The upside of having a phone charge at 120W is that you get a full refill in less than 30 minutes. The downside is that the faster the charging tech, the faster the battery life will degrade. And if 120W doesn’t seem crazy as it is, Xiaomi is reportedly working on phones that will support speeds of more than 200W.
That sort of technology is just as overkill as having a 4K display on a Sony phone, a 108-megapixel camera on a Samsung device, or packing 16GB of RAM on handsets that can’t really make use of that much memory. But there’s no question that the prospect of charging a phone at up to 200W is exciting.

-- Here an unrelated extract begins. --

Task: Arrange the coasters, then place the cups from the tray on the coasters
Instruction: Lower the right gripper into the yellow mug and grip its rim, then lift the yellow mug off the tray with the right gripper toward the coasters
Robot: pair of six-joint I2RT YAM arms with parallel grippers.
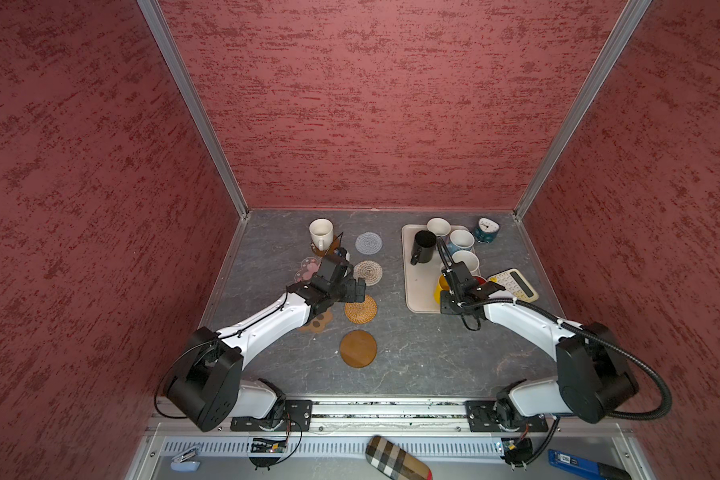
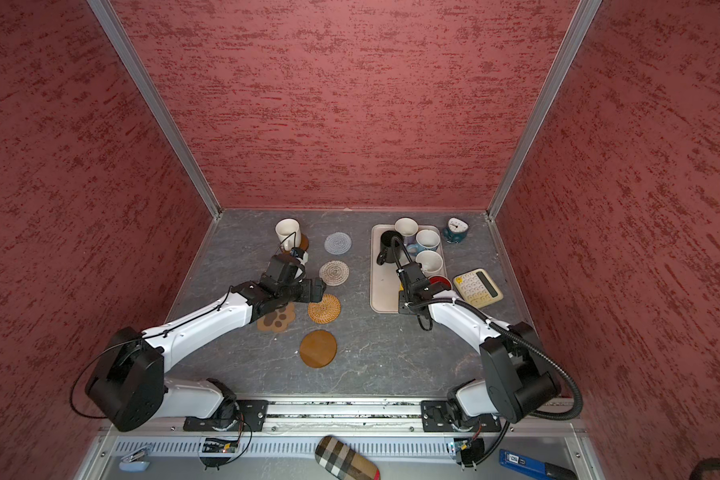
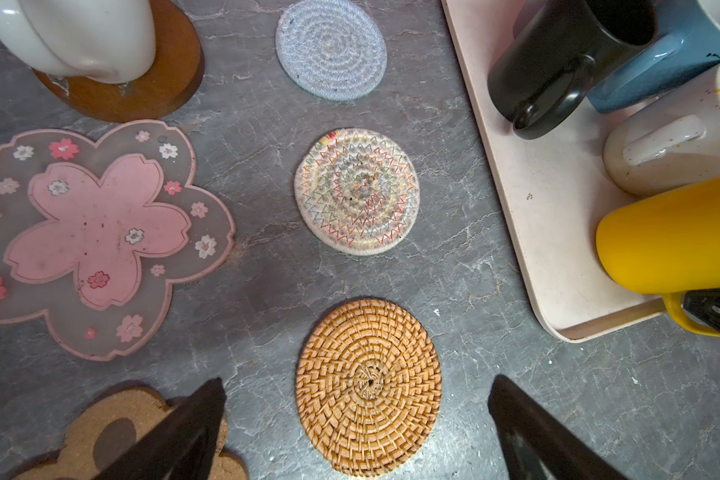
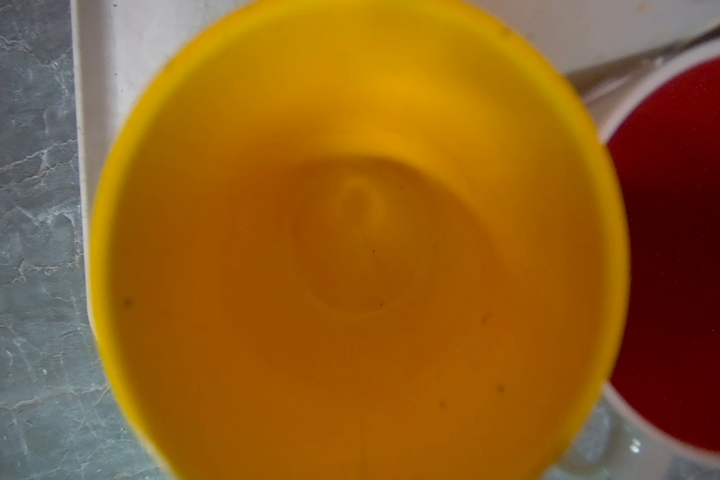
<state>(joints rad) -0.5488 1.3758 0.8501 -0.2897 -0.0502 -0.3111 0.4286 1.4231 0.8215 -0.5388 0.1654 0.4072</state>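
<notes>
The yellow mug [image 4: 358,249] stands upright on the tray [image 1: 420,291], at the tray's 6 o'clock edge. This position puts it nearest the arm bases, so it is judged the easiest mug to take first. Its handle points toward 6 o'clock, over the tray rim, where a claw can reach it without touching the neighbouring mugs. The right claw [image 1: 450,300] is set down at that handle, and its wrist view looks straight into the mug. The left wrist view shows one black finger [image 3: 719,318] against the handle. Whether the right claw has clenched on the handle cannot be told. The red-lined mug [image 4: 682,232] stands just beside the yellow mug at 3 o'clock, so a straight vertical lift is advised. The black mug [image 1: 423,247] and three white mugs fill the tray toward 12 o'clock. At 9 o'clock of the tray the coasters lie flat on the counter [image 1: 416,353] in two columns, spaced apart so that each takes one mug. One column holds the grey round [image 3: 331,48], beige round [image 3: 357,191], rattan round [image 1: 360,309] and a wooden disc [image 1: 358,348]. The other column holds the pink flower [image 3: 96,232], the paw [image 2: 276,318] and a wooden disc [image 3: 154,87] that carries a white mug [image 1: 320,233]. The left claw [image 3: 358,386] is released, spread wide and empty above the rattan round, clear of the tray.
</notes>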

It’s unclear what Xiaomi phone will make use of the tech and whether it’ll be available next year, but Xiaomi did launch a 120W charger for the Mi 10 Ultra. The phones 4,500 mAh battery needs only 23 minutes to recharge at that speed. Nearly doubling that speed will shave off additional minutes, although it’s unclear what estimates to look forward to. Android Central speculates that charging will drop below 15 minutes for a typical 4,500 mah battery, and that makes sense. No matter how fast the battery charging speed is, the speed is not constant, and that’s because of temperature and safety issues.
Xiaomi, which recently became the world’s third-largest smartphone vendor by displacing Apple, has not made any announcements. The news of a 200W phone charger came from Weibo, so there’s nothing official on the matter. Still, a 200W charger would also work with various other gadgets, including many laptops that support USB-C charging. That’s assuming Xiaomi will actually make phones that can recharge at up to 200W.